“If the doors of perception were cleansed, everything would appear to man as it is — infinite.”—William Blake.
What makes us different as human beings and as individuals, from each other, is that we can perceive things the way we want. Let’s understand this with an example. If I get a scholarship to study in States and so does my friend, my friend might perceive the piece of news with jubilation but, I may not. For me, the news can even be distressing, thinking about the amount of effort I’ll have to put in to prepare myself for the journey. Our perspectives on pretty much everything in life speaks volumes about the kind of individuals we are and the kind of individuals we will become.
I have always seen perspective-taking to be a rather powerful tool to connect with people without having to completely agree to what they think, feel, or do. On a personal front, the process of trying to understand someone’s thought-process, feelings, and likely behaviors in different situations is quite fascinating to me. It helps me realize how we’re so similar but different from one another. It reinforces to me the fact that how I perceive the world is just a fraction of the entire reality.
It’s also a given that we can’t at all times openly welcome someone else’s perspectives owing to different factors like the relationship dynamics, the nature of interactions, and the biases we possess as individuals, among others. But, what’s important to remember is, while we may not be comfortable understanding everyone’s perspectives, we can still question ourselves into seeing things differently. I remember reconciling with a friend over a misunderstanding I had with them for over a year. Initially, I didn’t even want to interact with him because of a hurtful remark he had made about my life choice. When I finally questioned myself in understanding his concerns and perspectives behind the harsh remarks he had made earlier – “What was he truly trying to communicate?” I slowly let go of the grudges that I held toward him. In this sense, perspective-taking can be liberating.
When I talk about perspective taking, I also understand that we don’t necessarily need to agree to the perspectives of others or make others agree to our worldviews. Rather, it’s a process of forming a communion even in our subtleties and differences. This is the beauty of perspective-taking—it teaches us to respect each other’s differences, all the while opening us up to possibilities that can exist beyond our horizons.

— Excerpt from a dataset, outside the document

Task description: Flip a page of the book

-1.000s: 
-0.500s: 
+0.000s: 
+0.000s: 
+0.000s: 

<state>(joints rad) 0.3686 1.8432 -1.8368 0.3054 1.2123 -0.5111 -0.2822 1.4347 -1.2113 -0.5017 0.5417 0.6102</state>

I and my younger brother, who is in high school, share a friendly bond. In our conversations, we try to learn from each other. I remember, a few years ago, I had tried to drive him toward reading books. I have found him to be a perceptive person even before he became a teenager, so I thought if he read books, it would help him learn more. Although he did foray into reading for some time, he eventually realized it wasn’t his cup of tea. He found more perceptual stimulation in learning from videos and, in fact, from memes. I’ve seen people look at memes just for fun, but for him, it’s a source to learn from. It’s refreshing to see the perception he has toward memes and how they help him become aware of what’s going around in the world. And, although he doesn’t read much, he still asks me to share interpretations of the books I read.

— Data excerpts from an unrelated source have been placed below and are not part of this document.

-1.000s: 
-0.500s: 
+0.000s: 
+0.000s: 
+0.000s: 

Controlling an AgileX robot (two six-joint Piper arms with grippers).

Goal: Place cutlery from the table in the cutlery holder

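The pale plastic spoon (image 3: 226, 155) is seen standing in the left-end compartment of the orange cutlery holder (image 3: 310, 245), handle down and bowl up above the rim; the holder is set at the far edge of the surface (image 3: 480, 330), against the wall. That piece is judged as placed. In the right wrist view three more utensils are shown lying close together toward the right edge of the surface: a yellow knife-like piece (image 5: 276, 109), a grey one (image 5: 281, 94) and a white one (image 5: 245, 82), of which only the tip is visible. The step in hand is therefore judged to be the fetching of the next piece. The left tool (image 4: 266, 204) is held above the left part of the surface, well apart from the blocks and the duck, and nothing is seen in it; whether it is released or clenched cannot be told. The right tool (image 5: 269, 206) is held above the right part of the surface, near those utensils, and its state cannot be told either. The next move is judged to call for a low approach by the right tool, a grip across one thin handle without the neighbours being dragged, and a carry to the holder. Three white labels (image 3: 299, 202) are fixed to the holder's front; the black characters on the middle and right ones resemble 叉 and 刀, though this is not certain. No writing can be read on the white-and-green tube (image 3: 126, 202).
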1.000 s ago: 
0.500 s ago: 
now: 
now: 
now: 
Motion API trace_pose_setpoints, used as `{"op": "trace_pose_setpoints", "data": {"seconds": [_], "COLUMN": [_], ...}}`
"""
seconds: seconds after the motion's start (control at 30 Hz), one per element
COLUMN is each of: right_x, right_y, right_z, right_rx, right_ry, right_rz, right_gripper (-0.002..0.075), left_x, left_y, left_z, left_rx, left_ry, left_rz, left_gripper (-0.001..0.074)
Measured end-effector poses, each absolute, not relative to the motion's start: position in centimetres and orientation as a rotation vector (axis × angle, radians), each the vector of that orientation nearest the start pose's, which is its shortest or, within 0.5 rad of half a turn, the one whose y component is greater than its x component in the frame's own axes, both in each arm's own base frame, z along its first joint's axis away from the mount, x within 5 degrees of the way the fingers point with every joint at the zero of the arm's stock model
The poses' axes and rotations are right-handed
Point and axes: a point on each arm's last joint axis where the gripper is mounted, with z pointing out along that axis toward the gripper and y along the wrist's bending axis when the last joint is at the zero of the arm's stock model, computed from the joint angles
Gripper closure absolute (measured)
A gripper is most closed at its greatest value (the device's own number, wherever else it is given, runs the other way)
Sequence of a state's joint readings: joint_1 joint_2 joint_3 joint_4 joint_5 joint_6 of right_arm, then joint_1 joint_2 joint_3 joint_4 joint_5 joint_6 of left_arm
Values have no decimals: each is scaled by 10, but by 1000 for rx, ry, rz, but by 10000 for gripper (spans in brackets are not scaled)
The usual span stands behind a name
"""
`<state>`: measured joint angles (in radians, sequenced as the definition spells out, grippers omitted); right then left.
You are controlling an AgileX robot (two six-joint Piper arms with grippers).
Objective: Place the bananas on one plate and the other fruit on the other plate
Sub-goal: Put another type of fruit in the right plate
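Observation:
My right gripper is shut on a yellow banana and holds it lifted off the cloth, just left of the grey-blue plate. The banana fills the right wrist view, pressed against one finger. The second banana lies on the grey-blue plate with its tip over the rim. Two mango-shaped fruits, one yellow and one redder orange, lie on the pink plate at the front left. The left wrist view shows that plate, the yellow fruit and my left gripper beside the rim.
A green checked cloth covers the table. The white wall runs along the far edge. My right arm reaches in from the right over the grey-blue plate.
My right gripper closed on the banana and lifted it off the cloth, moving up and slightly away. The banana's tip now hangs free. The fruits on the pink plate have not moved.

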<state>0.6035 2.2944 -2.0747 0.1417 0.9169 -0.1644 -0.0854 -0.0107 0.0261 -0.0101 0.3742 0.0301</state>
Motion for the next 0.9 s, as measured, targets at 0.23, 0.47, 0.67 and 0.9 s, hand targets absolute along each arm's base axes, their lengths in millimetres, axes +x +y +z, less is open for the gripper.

To be able to learn from the perspectives of others, we need to start by having an open mind. If we are to negate all that doesn’t align with our values or needs, we won’t be able to unlearn old habits, beliefs, and systems to make room for new ones. To be open-minded, therefore, would mean for us to operate from a place of observation rather than from a place of judgment, evaluation, and criticism.
Exercising a beginner’s mind can also help us set aside our old beliefs and learn from the perspectives of others. A beginner’s mind can help us become more open to our experiences. It can help us become curious about ourselves and the people around us. With a beginner’s mind, we learn how to put aside our biases and opinions to stimulate ourselves intellectually, emotionally, and physiologically, in new or improved ways.
An emotional competence that can help us take perspectives better is—empathy. When we place ourselves in someone else’s position and try to understand what they think about certain things, how they feel, and what drives them to make the choices they make—we can put things into perspective in a more connected and coherent way. Perspective-taking further enables us to become more empathetic, as we understand that how others perceive is deep down connected to their needs and feelings.
Different strategies can enable us to become better at perspective-taking. One is to kindle our curiosity by asking open-ended and reflective questions. Reflecting on our own crucial experiences and re-interpreting past happenings, can also help us see things differently. Having conversations with people with an intent to listen, reading, exercising art and sports, listening to music and podcasts, writing, and even humor are helpful strategies that can help us gain perspectives. At the same time, understanding that our belief systems are flawed, just as much as any other belief system in the world, can also be a great ground to gain different perspectives. Self-righteousness and perspective-taking cannot go hand-in-hand.
Perspective-taking has no finitude to it. Just like the mechanisms of exercising perspective-taking, the concept of perspective-taking is limitless too. The better we understand this notion, the more we can open ourselves up to different possibilities, changes, and ways to find meaning in life. Michael Proust put this well in words when he said, “The real voyage of discovery consists not in seeking new lands but in seeing with new eyes.”